We just received confirmation that our co-authored article for Geoforum “Intimate Infrastructures: The rubrics of gendered safety and urban violence in Kerala, India” has been accepted for publication. This article has been in the pipeline for some time since the completion of our British Academy funded ‘Disconnected Infrastructures and Violence Against Women‘ project in Kerala. It has been written jointly with Dr Nabeela Ahmed from University of Sheffield who worked as post-doctoral Research Associate on this project.
And abstract of the article below. Full article has been uploaded in UCL repository for free online access.

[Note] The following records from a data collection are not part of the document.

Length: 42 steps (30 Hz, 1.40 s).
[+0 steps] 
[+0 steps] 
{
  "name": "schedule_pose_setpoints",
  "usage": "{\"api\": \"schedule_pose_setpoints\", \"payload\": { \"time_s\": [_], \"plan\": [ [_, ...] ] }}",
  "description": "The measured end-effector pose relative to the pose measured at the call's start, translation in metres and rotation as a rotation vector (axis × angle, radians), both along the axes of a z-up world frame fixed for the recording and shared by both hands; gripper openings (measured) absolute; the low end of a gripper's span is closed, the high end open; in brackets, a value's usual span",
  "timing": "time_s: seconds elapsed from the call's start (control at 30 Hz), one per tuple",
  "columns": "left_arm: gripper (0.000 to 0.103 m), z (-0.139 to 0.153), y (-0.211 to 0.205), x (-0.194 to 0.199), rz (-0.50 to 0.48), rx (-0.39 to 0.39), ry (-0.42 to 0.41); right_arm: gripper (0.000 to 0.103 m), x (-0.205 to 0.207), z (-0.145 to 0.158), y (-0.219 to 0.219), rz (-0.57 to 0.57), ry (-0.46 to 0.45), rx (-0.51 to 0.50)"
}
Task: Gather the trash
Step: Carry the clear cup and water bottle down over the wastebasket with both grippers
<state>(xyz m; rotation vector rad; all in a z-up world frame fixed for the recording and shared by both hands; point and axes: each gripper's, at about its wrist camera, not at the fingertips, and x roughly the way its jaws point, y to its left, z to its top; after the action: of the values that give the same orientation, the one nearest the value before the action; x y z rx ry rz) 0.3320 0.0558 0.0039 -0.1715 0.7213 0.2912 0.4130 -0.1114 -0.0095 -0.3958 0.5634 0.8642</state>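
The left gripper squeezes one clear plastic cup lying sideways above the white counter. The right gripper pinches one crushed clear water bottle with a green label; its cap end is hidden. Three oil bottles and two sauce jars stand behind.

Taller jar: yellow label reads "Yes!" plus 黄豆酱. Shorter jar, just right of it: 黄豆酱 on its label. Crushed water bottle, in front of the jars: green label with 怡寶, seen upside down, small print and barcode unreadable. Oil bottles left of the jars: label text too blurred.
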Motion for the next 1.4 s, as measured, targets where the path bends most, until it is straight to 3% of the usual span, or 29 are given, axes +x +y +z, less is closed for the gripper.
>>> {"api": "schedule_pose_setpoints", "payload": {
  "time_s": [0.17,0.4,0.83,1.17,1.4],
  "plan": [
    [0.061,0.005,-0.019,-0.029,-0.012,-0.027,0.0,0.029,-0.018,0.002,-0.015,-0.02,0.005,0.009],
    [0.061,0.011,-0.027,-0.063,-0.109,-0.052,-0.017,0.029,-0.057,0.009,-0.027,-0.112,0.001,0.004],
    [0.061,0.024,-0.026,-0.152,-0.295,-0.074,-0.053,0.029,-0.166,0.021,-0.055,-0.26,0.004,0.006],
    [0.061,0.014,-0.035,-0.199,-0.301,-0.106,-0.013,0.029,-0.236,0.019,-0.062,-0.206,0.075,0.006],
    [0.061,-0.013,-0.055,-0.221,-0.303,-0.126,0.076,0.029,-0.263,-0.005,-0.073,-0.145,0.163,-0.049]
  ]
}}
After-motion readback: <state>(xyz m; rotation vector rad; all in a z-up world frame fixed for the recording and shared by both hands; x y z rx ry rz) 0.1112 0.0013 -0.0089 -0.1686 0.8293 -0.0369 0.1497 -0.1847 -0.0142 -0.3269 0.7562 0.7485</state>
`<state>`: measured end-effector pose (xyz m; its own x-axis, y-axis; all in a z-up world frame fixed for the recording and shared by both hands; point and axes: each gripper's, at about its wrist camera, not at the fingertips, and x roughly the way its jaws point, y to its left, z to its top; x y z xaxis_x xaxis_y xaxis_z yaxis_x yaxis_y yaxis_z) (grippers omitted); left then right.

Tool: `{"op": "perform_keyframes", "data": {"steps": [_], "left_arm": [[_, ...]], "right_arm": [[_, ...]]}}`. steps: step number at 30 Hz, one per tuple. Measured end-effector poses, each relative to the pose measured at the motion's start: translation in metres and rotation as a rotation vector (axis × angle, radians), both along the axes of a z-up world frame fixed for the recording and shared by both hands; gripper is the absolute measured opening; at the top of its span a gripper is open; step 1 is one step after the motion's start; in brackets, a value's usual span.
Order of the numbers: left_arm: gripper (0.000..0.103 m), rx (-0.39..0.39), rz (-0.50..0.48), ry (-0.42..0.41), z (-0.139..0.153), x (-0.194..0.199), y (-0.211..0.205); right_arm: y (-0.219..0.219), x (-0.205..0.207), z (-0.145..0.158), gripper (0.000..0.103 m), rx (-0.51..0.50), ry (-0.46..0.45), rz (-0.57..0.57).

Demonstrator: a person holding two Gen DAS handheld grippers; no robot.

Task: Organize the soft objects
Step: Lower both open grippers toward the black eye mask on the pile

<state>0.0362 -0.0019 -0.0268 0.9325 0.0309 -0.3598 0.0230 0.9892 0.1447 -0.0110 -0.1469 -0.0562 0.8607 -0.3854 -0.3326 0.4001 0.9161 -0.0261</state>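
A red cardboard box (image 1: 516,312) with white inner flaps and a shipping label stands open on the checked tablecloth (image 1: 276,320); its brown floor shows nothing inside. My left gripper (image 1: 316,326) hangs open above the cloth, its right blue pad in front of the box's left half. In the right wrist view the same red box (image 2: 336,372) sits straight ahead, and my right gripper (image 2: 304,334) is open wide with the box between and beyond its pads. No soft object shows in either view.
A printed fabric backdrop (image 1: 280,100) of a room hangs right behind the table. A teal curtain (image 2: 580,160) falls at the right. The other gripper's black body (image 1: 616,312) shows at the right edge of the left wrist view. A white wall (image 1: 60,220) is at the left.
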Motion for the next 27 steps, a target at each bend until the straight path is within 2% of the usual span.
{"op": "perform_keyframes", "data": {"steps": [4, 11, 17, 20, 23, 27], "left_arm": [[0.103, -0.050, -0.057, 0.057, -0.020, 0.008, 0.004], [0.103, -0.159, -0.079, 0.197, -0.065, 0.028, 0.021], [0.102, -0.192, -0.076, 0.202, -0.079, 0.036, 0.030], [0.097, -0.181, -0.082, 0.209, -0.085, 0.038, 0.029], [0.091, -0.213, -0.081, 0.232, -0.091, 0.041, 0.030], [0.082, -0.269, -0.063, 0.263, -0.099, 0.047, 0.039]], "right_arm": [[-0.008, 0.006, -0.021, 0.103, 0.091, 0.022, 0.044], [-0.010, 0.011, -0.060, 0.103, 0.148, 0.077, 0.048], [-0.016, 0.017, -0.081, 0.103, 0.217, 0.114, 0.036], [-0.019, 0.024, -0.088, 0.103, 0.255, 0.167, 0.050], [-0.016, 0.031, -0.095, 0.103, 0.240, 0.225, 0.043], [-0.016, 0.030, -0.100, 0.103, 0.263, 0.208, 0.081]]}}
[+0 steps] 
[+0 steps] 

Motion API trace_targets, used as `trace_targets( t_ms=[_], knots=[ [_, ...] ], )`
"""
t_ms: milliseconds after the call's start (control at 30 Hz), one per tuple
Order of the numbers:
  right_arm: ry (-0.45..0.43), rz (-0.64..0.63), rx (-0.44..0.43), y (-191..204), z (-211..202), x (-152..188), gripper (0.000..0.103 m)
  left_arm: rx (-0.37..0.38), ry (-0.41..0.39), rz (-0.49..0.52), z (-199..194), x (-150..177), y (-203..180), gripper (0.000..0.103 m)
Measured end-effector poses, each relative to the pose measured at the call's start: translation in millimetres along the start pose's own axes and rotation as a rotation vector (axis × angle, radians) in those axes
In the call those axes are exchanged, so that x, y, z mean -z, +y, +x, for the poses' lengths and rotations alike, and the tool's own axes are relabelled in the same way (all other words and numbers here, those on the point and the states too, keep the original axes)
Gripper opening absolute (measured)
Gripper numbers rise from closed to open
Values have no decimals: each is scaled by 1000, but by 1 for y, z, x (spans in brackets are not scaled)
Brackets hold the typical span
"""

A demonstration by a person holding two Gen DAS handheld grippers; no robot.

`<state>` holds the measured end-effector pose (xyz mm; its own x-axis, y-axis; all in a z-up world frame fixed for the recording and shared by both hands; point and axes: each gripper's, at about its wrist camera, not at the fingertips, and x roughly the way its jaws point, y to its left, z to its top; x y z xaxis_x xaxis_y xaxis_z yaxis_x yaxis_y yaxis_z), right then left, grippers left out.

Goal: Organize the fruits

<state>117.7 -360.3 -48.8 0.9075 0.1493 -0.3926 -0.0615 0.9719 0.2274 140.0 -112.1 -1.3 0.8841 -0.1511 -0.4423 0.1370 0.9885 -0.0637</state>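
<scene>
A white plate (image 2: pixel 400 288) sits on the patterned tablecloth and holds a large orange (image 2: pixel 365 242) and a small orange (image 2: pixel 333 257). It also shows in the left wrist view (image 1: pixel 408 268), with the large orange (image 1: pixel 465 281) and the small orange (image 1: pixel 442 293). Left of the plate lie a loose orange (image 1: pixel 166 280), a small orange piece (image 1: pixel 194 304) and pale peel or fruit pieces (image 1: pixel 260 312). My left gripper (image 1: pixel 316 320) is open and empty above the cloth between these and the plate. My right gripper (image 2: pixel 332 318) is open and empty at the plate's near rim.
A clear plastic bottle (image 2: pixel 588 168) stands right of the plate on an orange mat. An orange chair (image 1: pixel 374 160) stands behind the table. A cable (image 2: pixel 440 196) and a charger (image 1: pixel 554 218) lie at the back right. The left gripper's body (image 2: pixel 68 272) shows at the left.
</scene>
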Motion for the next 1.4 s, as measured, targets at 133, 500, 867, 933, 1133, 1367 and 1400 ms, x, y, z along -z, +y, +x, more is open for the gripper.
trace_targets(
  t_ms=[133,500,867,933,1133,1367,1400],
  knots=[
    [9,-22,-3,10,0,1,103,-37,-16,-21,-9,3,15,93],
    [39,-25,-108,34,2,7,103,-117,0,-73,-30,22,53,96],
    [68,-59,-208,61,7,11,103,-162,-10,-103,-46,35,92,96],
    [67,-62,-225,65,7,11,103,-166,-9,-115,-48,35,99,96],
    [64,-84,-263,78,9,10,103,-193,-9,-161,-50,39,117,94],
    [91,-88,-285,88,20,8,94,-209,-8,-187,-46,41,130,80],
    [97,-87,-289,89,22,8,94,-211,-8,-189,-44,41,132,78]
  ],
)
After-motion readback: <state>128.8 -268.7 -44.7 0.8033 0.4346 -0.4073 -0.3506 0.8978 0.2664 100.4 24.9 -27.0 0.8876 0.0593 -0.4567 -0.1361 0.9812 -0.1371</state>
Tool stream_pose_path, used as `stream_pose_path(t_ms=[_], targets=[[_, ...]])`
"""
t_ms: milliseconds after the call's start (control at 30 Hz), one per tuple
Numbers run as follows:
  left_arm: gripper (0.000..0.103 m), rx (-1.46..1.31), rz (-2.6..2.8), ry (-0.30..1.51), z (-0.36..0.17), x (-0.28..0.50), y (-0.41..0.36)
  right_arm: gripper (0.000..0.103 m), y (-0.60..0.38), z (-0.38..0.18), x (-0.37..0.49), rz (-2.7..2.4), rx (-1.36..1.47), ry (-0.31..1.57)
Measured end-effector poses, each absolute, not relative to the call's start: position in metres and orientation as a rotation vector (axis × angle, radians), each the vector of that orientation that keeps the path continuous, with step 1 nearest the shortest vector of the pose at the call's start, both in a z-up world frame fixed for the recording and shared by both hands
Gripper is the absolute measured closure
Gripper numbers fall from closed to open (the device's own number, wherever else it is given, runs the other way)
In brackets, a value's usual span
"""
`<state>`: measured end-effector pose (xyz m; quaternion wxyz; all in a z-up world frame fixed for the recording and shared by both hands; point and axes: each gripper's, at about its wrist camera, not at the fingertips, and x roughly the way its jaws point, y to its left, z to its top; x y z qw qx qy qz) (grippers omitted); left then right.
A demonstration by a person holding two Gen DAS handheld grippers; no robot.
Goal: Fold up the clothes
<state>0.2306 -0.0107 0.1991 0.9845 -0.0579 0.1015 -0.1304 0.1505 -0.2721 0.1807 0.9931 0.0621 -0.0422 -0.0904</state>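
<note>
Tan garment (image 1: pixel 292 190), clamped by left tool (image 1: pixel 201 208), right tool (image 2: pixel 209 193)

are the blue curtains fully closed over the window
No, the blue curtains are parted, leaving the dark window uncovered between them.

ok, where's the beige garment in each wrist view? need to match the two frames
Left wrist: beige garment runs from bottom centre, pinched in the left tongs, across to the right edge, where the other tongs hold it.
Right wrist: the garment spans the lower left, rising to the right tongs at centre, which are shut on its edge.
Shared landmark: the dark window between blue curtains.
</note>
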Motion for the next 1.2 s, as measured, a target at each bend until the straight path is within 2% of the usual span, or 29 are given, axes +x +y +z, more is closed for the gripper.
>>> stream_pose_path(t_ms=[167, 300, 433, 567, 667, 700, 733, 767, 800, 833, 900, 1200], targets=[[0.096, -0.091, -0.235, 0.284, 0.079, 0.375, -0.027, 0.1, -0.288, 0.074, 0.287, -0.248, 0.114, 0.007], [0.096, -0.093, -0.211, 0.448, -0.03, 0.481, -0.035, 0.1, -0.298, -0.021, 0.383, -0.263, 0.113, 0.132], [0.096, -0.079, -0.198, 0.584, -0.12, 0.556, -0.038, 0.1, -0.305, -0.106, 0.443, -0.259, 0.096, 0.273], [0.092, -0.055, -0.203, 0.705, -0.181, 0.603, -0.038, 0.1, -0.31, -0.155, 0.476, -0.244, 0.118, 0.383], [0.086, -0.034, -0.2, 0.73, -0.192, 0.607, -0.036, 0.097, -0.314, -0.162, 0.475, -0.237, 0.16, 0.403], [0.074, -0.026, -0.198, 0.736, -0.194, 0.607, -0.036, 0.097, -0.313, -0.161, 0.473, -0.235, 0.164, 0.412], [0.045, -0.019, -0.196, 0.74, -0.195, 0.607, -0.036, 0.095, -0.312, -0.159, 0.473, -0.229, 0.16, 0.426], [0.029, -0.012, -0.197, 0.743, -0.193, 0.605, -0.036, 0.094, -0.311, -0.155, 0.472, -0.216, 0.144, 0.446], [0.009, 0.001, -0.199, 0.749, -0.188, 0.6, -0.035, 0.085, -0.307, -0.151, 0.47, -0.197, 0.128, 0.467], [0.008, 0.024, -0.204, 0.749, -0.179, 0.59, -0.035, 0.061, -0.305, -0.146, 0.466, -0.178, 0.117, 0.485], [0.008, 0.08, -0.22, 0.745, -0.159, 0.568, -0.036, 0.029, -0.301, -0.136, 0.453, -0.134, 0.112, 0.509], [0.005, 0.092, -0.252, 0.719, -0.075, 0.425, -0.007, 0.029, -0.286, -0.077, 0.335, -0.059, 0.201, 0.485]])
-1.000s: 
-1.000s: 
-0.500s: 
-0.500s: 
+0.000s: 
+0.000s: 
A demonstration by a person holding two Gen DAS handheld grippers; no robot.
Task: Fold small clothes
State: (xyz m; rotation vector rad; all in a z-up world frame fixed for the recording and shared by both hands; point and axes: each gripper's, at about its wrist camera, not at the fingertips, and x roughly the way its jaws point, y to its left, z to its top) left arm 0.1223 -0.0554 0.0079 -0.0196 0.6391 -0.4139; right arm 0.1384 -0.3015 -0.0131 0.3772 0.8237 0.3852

Intimate Infrastructures: The rubrics of gendered safety and urban violence in Kerala, India
by Ayona Datta and Nabeela Ahmed
Urban infrastructures can enable and embody multiple forms of violence against women – from the spectacular and immediate, to the slow, everyday and intimate. Disconnections and absences of infrastructure – from water and sanitation, to public transport and toilets – fracture peripheries and low-income neighbourhoods from resources, rights and mobility within the city, and in everyday life, enacting some of the largest tolls on women. This ‘infrastructural violence’ (Rodgers & O’Neill, 2012) is experienced in intimate ways by women in low-income neighbourhoods. While they lack access to adequate resources in urban settlements they simultaneously face all forms of physical violence during access to and use of water, toilets, public transport, energy use and walkways. Drawing from empirical fieldwork in the city of Thiruvanathapuram, Kerala, in southern India, we adopt an expanded notion of infrastructure that is mutually constitututive of gender-based relations of power and violence from the home to the city. Developing the rubrics of gendered safety and urban violence, we argue first, that lack of access to infrastructure is a form of intimate violence and second, that this violence is experienced and constituted through multiple scales, forms, sites and temporalities of infrastructural absence. In doing so, we further contribute to the extension of debate in feminist critical geography to critique binary constructions of gender based violence – collapsing hierarchies of intimate and structural violence through the violence of infrastructure.